Jak złoty chłopiec antysemickiej prawicy został ortodoksyjnym Żydem

Csanád Szegedi był wiceprezesem węgierskiej zajadle antysemickiej partii, jednak jego kariera legła w gruzach, gdy wyszło na jaw, że jego babcia przeżyła Auschwitz
Csanád Szegedi i Rabbi Boruch Oberlander (zdjęcia dzięki uprzejmości UKIJFF)

Artykuł pierwotnie ukazał się na VICE UK

Zanim dowiedział się, że jego babcia była Żydówką, Csanád Szegedi był złotym chłopcem węgierskiej skrajnej prawicy. W 2006 roku, w wieku zaledwie 24 lat, został wiceprzewodniczącym zajadle antysemickiej partii Jobbik, trzeciego pod względem wielkości ugrupowania politycznego w węgierskim parlamencie. Rok później brał udział w założeniu paramilitarnej grupy Magyar Gárda (Straż Węgierska), obecnie zdelegalizowanej. Jej członkowie maszerowali w czarnych glanach przez romskie miejscowości i demonstrowali przeciwko Światowemu Kongresowi Żydów.

Reklama

Jednak kariera Szegediego w jednej z największych prawicowych partii w Europie wkrótce dobiegła końca. Akt urodzenia jego babki został w tajemniczych okolicznościach odnaleziony przez byłego kryminalistę, który żywił do niego urazę. Okazało się, że babcia Csanáda przeżyła Auschwitz, a jego dziadek przetrwał kilka nazistowskich obozów pracy. Szegedi był początkowo niewzruszony ujawnionymi faktami, jednak gdy informacje przedostały się do opinii publicznej w czerwcu 2012 roku, musiał złożyć dymisję i przemyśleć swoje życie.

Film dokumentalny pt. Keep Quiet ( Milcz) jest kontynuacją historii Szegediego i przedstawia jego przemianę w ortodoksyjnego Żyda. Sam Blair i Joseph Martin, reżyserzy filmu, przyglądają się powstawaniu nowej tożsamości. Poprzez portret człowieka pogrążonego w kryzysie opowiadają o identyfikacji, zaufaniu i przebaczeniu. Czy ktoś, kto całe życie był faszystą, może zostać Żydem?
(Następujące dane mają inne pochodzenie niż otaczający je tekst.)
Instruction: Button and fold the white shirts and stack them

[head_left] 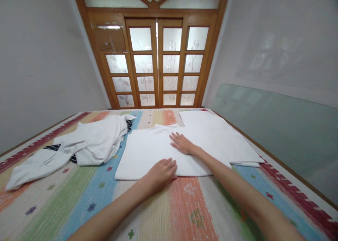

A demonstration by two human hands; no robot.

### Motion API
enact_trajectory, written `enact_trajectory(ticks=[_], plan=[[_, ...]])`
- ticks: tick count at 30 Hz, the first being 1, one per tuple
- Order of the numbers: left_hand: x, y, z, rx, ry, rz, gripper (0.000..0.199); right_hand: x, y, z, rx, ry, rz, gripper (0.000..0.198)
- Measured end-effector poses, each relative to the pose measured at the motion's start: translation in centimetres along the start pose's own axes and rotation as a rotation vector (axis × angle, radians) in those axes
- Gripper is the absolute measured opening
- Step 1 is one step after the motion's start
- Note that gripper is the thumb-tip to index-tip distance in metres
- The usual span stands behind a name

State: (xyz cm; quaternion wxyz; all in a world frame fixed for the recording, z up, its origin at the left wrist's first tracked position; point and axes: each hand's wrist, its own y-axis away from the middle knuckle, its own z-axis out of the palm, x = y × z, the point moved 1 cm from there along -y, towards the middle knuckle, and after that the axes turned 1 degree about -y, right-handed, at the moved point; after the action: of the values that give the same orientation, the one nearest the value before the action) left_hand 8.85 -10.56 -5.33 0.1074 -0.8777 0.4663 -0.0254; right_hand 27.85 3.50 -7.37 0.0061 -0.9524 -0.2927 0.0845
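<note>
A white shirt [142,146] lies spread flat and folded to a broad rectangle in the middle of the bed, its collar edge facing the doors. My right hand [181,143] rests palm down on its upper middle, fingers stretched out. Near the shirt's lower edge, my left hand [162,170] lies on the cloth with its fingers extended. To the right, partly under this shirt, is more folded white clothing [211,132]. Neither hand grasps any fabric.
A crumpled heap of white clothes [97,139] with black striped cloth showing beneath lies at the left. The bed has a colourful striped cover [89,205]. A pale green headboard-like panel [277,128] runs along the right. Wooden glazed doors [158,63] stand beyond the far edge.
</note>
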Motion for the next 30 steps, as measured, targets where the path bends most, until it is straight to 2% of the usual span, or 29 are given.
enact_trajectory(ticks=[3, 5, 8, 11, 19, 23, 30], plan=[[0.7, -1.4, 0.4, -0.091, -0.190, 0.096, 0.019, 0.3, -1.7, 0.2, -0.008, 0.008, 0.029, 0.066], [1.5, -1.8, 0.8, -0.133, -0.301, 0.129, 0.020, 0.5, -2.5, 0.3, -0.008, 0.016, 0.035, 0.065], [2.7, -2.0, 1.4, -0.134, -0.368, 0.113, 0.026, 0.8, -3.4, 0.5, 0.008, 0.019, 0.048, 0.064], [3.2, -2.0, 1.8, -0.138, -0.370, 0.087, 0.030, 1.0, -4.2, 0.6, 0.043, 0.026, 0.067, 0.065], [2.9, -1.4, 1.7, -0.103, -0.368, 0.141, 0.032, 1.3, -7.3, -0.2, 0.125, 0.073, 0.064, 0.064], [2.3, -0.3, 1.4, -0.086, -0.316, 0.127, 0.031, 1.7, -8.7, -1.1, 0.099, 0.069, 0.053, 0.059], [0.3, 2.4, 0.8, -0.083, -0.220, 0.051, 0.023, 2.6, -9.1, -2.6, 0.083, 0.032, 0.081, 0.067]])
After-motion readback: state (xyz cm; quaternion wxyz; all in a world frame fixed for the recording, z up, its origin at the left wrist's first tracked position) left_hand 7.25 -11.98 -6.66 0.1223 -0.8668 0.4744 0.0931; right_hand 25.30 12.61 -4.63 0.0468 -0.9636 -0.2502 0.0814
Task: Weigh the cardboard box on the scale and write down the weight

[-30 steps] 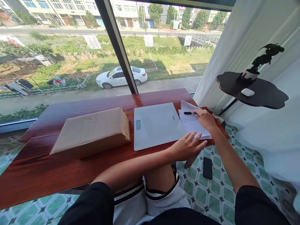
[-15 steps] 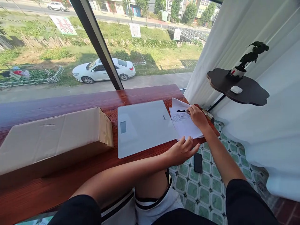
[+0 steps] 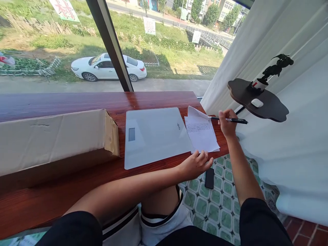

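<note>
Raised above the right end of the table, my right hand (image 3: 228, 123) grips a black pen (image 3: 238, 120), its thin end pointing left over the papers. Handwritten sheets of paper (image 3: 202, 138) lie at the table's right end, lines of writing across their upper half and a top edge curled up. At their lower edge is my left hand (image 3: 194, 165), fingers apart and holding nothing; its fingertips reach the paper's near edge. Left of the papers lies a flat white scale (image 3: 156, 136) with a small grey display, its right edge meeting the sheets.
A long cardboard box (image 3: 61, 140) sits on the left of the red-brown wooden table (image 3: 159, 99). A dark phone (image 3: 209, 178) lies low, against the tiled floor. At right, a small dark shelf (image 3: 271, 106) carries a potted plant (image 3: 260, 84) and a white case (image 3: 257, 103), near white curtains.
My right hand has picked the pen up from the paper and moved right with it. My left hand stays by the paper's lower edge. The view has shifted slightly.
</note>
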Tool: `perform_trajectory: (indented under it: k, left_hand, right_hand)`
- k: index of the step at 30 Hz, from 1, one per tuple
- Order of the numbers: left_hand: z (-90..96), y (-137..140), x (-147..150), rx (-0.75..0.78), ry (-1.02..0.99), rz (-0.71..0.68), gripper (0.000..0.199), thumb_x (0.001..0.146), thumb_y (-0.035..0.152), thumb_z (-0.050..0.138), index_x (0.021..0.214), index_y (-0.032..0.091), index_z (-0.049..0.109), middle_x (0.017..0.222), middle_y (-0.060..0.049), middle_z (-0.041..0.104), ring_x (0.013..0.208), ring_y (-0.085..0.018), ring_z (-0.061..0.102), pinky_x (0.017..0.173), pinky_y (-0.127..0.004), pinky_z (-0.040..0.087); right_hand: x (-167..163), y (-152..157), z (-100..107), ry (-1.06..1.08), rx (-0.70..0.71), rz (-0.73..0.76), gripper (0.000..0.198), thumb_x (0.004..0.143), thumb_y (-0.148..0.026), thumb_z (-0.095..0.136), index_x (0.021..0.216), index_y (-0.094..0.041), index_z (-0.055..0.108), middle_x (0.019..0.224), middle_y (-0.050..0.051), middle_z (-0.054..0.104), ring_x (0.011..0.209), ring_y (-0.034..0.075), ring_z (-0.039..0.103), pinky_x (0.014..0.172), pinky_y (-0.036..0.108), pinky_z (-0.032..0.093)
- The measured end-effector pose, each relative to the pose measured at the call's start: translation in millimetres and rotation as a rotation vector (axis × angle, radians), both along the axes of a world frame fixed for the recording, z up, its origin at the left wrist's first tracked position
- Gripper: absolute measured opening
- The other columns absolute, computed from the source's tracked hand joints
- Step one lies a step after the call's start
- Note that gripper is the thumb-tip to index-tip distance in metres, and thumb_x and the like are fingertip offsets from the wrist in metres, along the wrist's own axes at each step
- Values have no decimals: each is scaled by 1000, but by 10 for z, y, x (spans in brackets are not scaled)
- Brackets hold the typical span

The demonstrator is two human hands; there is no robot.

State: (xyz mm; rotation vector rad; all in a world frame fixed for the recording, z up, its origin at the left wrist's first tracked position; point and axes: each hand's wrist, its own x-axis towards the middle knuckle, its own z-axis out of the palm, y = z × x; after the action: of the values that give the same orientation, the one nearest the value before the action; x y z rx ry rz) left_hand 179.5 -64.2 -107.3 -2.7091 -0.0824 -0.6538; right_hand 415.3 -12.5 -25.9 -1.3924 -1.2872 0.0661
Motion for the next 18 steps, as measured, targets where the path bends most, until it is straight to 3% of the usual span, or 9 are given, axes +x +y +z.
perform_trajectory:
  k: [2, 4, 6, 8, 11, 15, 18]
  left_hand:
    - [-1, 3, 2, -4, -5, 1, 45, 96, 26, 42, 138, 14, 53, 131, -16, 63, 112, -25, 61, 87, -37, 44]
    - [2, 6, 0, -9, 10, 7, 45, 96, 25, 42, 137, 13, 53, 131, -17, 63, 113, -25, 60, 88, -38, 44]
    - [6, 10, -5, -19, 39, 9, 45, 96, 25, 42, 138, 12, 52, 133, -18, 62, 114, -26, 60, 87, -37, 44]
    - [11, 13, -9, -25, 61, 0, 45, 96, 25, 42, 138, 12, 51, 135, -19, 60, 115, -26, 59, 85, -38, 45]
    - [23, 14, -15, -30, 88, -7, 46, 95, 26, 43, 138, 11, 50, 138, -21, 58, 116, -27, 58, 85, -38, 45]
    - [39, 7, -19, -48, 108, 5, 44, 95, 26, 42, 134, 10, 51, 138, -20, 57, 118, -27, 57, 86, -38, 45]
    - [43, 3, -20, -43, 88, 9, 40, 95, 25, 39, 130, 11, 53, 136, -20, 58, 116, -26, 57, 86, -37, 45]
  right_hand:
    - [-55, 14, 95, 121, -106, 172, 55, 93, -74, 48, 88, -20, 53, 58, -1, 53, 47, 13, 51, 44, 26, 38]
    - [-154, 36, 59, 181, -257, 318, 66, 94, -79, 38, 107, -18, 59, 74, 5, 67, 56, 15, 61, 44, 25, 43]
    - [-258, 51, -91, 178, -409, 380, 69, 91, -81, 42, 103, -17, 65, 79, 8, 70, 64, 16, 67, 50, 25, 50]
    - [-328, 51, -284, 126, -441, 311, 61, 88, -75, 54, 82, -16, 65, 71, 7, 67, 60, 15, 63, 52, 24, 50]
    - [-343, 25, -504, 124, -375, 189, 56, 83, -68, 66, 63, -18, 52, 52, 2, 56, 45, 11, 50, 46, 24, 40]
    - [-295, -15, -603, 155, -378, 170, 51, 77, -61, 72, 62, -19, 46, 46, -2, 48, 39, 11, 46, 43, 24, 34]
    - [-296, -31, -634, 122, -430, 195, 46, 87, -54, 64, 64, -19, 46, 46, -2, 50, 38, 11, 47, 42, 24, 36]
Czy społeczność żydowska powinna taką osobę przyjąć? Rozmawiałem z Samem przed projekcją dokumentu na tegorocznym Festiwalu Żydowskich Filmów w Londynie.
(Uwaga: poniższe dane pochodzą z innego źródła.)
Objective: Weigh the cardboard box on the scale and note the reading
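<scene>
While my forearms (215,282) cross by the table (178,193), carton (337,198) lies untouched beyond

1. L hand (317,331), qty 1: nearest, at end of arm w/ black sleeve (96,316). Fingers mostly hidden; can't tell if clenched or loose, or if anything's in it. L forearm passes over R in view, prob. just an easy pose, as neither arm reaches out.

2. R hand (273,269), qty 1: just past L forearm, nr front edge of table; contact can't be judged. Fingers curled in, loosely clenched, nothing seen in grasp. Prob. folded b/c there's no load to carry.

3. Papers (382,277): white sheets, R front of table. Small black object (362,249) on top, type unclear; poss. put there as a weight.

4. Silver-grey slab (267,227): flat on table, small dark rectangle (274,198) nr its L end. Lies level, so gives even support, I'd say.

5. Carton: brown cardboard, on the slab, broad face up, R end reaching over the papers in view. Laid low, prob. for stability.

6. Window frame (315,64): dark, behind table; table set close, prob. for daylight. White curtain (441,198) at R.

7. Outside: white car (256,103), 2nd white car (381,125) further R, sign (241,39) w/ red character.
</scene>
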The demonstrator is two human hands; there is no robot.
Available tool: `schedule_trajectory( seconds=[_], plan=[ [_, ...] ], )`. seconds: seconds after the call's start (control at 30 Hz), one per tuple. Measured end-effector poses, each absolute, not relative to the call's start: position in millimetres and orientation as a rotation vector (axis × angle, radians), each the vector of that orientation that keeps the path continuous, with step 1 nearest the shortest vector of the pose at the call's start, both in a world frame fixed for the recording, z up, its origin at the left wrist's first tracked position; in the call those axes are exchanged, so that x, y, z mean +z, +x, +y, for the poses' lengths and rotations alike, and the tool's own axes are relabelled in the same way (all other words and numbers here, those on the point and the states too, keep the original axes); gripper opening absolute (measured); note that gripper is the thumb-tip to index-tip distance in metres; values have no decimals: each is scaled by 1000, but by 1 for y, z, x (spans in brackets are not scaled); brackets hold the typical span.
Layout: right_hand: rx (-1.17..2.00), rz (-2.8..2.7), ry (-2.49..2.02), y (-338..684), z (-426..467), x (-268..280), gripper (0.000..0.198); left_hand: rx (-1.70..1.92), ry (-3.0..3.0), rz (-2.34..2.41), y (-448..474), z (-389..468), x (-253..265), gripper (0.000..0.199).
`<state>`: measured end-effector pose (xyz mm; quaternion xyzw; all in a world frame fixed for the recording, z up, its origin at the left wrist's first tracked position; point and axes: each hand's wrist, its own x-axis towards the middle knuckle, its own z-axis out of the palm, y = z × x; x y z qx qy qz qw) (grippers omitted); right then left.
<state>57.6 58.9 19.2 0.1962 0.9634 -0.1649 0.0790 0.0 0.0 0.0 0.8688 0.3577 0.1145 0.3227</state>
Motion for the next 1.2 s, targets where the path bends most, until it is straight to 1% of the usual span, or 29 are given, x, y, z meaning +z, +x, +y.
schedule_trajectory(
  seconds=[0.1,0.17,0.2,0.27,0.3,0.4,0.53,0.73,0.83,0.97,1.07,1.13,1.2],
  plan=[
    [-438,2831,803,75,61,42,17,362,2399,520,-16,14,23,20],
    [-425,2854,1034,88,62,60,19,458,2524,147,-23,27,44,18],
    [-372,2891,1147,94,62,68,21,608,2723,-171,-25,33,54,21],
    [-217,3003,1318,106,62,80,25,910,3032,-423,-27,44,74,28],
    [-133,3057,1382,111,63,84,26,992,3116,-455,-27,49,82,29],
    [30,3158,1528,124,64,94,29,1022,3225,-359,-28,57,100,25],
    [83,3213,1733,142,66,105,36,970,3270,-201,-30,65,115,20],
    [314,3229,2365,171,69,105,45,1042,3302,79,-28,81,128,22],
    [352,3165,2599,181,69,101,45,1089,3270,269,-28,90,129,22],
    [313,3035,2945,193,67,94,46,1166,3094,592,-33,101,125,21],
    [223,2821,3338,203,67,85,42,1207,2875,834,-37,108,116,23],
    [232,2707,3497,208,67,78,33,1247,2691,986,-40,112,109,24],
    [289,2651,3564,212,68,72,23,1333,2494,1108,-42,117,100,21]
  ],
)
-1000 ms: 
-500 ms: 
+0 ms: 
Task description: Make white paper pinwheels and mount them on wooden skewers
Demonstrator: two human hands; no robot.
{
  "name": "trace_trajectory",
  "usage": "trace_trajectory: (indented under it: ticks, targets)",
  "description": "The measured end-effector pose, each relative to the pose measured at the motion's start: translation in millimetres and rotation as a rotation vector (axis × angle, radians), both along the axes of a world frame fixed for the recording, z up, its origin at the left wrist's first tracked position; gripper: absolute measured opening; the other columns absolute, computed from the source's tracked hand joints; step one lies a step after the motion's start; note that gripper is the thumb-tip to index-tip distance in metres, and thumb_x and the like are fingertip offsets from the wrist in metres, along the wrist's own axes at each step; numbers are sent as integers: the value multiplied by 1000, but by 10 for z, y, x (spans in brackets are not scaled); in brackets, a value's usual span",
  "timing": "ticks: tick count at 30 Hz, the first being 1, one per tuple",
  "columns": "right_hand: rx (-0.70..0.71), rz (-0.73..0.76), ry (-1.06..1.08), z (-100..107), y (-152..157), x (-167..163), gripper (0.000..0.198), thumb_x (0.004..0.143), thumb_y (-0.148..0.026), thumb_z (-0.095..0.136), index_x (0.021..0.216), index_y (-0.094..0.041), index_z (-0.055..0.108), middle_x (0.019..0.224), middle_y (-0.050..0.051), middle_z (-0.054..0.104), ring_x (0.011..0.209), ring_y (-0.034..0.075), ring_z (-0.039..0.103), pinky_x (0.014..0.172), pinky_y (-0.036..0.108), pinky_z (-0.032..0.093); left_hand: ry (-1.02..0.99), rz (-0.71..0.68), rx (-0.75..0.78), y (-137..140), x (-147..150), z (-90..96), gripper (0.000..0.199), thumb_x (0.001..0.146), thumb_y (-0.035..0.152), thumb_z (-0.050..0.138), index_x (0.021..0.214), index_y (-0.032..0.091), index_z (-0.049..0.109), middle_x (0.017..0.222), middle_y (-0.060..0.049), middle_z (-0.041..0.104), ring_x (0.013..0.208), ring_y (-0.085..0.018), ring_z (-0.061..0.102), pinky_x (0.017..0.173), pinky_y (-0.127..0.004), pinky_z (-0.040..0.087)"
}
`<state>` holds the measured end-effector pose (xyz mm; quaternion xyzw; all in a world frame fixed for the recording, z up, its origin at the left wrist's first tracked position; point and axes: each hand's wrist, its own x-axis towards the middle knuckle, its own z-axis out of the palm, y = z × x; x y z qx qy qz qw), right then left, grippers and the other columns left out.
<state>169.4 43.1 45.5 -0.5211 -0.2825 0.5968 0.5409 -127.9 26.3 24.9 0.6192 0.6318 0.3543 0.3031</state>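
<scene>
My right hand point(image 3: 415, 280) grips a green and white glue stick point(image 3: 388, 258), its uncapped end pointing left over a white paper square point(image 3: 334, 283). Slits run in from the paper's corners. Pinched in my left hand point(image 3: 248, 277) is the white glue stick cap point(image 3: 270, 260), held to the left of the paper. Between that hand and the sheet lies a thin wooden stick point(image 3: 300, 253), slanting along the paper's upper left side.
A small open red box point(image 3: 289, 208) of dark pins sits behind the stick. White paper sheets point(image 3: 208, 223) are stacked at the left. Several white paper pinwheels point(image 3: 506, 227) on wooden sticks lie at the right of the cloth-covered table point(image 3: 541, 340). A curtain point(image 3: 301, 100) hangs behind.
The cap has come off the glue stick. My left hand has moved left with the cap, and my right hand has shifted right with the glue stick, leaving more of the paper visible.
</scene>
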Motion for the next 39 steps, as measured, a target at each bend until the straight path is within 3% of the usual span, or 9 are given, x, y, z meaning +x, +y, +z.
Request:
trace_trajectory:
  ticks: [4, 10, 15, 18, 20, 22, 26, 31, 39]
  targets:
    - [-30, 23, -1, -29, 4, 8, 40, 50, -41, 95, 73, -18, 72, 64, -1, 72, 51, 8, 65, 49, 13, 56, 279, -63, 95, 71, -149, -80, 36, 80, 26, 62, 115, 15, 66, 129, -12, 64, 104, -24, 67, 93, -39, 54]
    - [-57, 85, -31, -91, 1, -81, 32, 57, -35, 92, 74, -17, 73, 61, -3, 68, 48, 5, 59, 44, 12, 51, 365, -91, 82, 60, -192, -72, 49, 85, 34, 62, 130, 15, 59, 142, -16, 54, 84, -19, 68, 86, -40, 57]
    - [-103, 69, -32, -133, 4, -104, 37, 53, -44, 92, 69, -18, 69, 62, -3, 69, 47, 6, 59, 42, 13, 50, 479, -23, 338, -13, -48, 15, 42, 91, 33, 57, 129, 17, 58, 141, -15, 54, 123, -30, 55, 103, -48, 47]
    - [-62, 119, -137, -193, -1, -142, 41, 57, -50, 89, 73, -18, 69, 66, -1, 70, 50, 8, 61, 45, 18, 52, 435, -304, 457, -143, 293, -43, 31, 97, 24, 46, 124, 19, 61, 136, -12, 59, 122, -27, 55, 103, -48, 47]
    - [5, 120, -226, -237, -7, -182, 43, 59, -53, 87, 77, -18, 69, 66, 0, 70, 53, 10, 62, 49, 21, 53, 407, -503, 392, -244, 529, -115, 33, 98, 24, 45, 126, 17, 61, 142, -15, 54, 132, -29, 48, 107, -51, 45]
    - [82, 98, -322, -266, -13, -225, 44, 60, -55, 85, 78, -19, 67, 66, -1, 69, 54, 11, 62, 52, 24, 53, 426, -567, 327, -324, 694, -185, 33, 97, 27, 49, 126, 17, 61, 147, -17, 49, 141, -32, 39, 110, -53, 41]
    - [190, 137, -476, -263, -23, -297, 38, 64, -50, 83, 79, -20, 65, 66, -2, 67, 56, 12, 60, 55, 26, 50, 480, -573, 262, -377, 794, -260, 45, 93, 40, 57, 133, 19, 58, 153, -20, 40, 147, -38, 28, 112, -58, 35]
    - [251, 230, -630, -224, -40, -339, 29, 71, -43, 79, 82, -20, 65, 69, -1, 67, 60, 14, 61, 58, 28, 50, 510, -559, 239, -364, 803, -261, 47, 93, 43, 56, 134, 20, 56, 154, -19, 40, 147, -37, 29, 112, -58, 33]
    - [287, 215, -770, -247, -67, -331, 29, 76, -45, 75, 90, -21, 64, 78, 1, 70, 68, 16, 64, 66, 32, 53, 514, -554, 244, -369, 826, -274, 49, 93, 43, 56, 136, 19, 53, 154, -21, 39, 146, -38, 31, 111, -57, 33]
VICE: Cześć Sam. Skąd dowiedzieliście się o historii Csanáda? Jak powstał film dokumentalny?
Sam Blair: Alex, nasz producent, był na Węgrzech. Miał zamiar zrobić film o rozprzestrzeniającym się antysemityzmie w tym kraju. Szukał tematu. Wkrótce Csanád zaczął pojawiać się w wiadomościach. Jego historia była przejmująca i pełna zwrotów akcji. Umożliwiła nam spojrzenie na problematykę antysemityzmu i eskalacji prawicy na Węgrzech poprzez fascynującego, niepokojącego i skomplikowanego bohatera.

Reklama

Zaczęliście prace nad filmem wkrótce po tym, jak historia została upubliczniona. Dlaczego Csanád postanowił wziąć udział w filmie dokumentalnym podczas tak trudnego okresu w swoim życiu?
Kiedy skandal wyszedł na jaw, Csanád został publicznie skompromitowany i ośmieszony. W pewnym sensie nie miał już nic do ukrycia. Ponadto uwielbia być na scenie. Jest szczęśliwy, gdy występuje przed kamerą i ma potrzebę bycia wysłuchanym, mimo szerokiej krytyki. Uważam, że szukał okazji, by opowiedzieć swoją historię. Pomysł długometrażowego filmu, który traktuje bohaterów z większą wyrozumiałością niż dwuminutowy segment w wiadomościach, wydała mu się atrakcyjna.

Jak na Csanáda zareagowała społeczność ortodoksyjnych Żydów, do której dołączył?
Uczucia były mieszane. Został zaakceptowany przez niektórych członków żydowskiej społeczności, co pokazuje film. Jednak jego obecność uraziła wiele osób. Większość nie chciała mieć z nim do czynienia. Jedna z najbardziej przejmujących scen przedstawia podróż Csanáda do Auschwitz z osobą, która przeżyła holokaust.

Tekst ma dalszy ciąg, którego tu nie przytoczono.